BA Long-Term Chart (1987 – 2020)

The stock rallied strongly in the 1980s and first half of the 1990s, topping out at $60.50 in 1997. A 2000 breakout failed after the Sept. 11 attacks in 2011, reinforcing a trading range with support in the upper $20s. It sold off to an eight-year low in the mid-$20s in 2003, marking an excellent buying opportunity, ahead of an uptrend that booked superior gains during the mid-decade bull market.

The trend advance stalled just above $100 in the summer of 2007, giving way to an orderly decline that sliced through the 2003 breakout level in August 2008. Intense selling pressure continued through October’s market crash, finally ending just above the 2003 low in March 2009. The subsequent bounce carved two strong rally waves, completing a 100% retracement into the prior high in 2013.

A breakout into 2014 failed to attract sustained interest, yielding narrow range-bound action on top of new support. Committed bulls finally returned after the 2016 election, unleashing a powerful rally wave that stalled just below $400 in October 2018. The stock fell to a 52-week low in the fourth quarter, while a February 2019 breakout posted an all-time high at $446.01 less than two weeks before an Ethiopian MAX crash killed all 157 passengers and crew.

BA Short-Term Outlook

The monthly stochastic oscillator entered a complex sell cycle in March 2018, finally reaching the oversold level for the first time since 2008 in February 2020. It has now stretched into the extreme reading posted at that time (red line), predicting that current downside may be unsustainable. However, bottoms take time to form, as we discovered nearly 12 years ago, telling sidelined investors to keep their powder dry until this indicator crosses into a new buy cycle.

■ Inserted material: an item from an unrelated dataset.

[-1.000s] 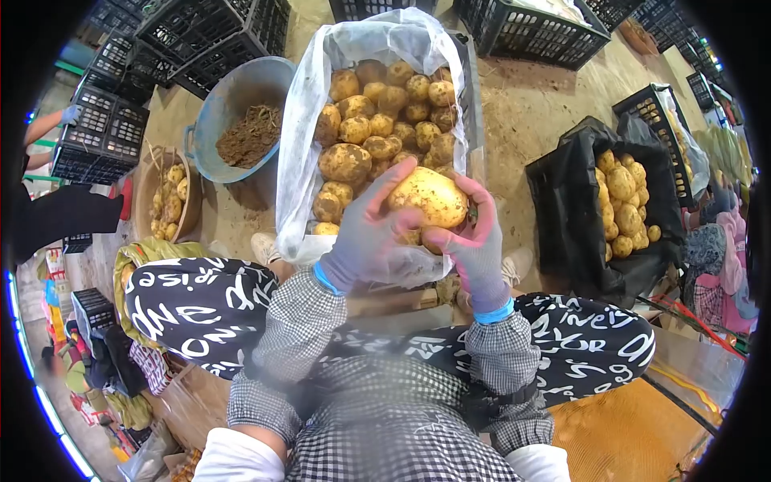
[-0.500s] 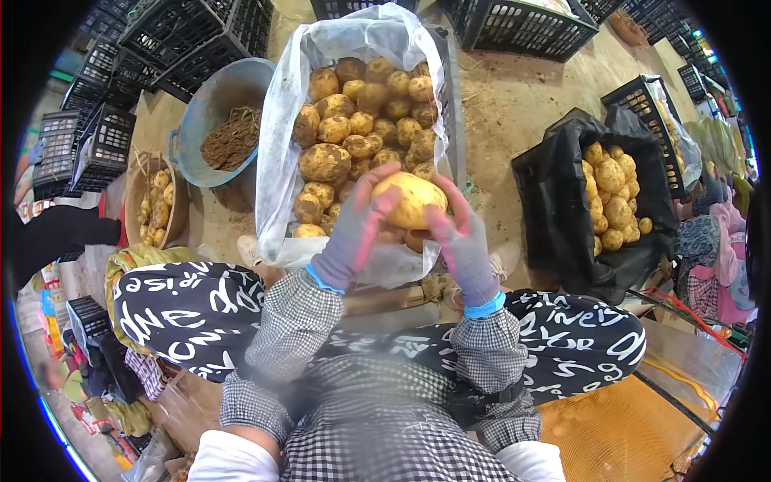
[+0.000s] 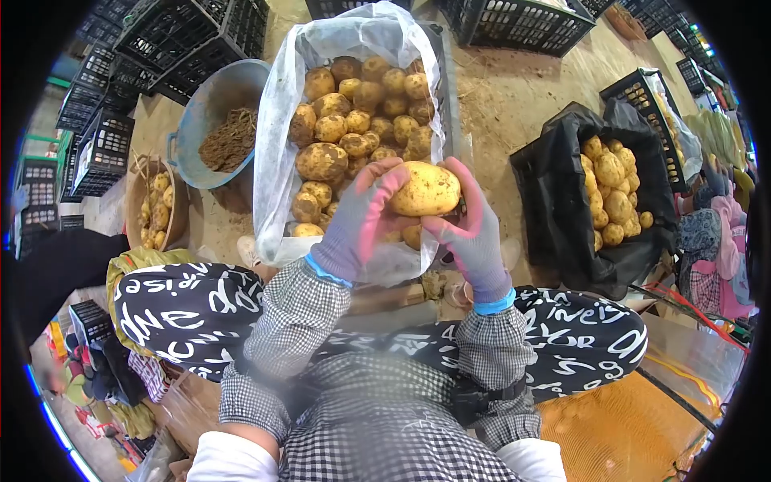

Price action into February 2020 completed a 100% retracement into the December 2018 low, also completing a double top that broke to the downside earlier this month, generating a measured move target equal to the 2019 rally wave. That measures to $138, or about 13 points below Thursday’s low tick. The decline has reached long-term support at the 200-month exponential moving average (EMA) at the same time, raising the odds that the stock may be at or near a multi-week bottom.

The Bottom Line

Boeing shares broke deep support between $290 and $300 earlier this month and dropped nearly 150 points in a vertical trajectory that may indicate selling capitulation and a tradable low.

Disclosure: The author held no positions in the aforementioned securities at the time of publication.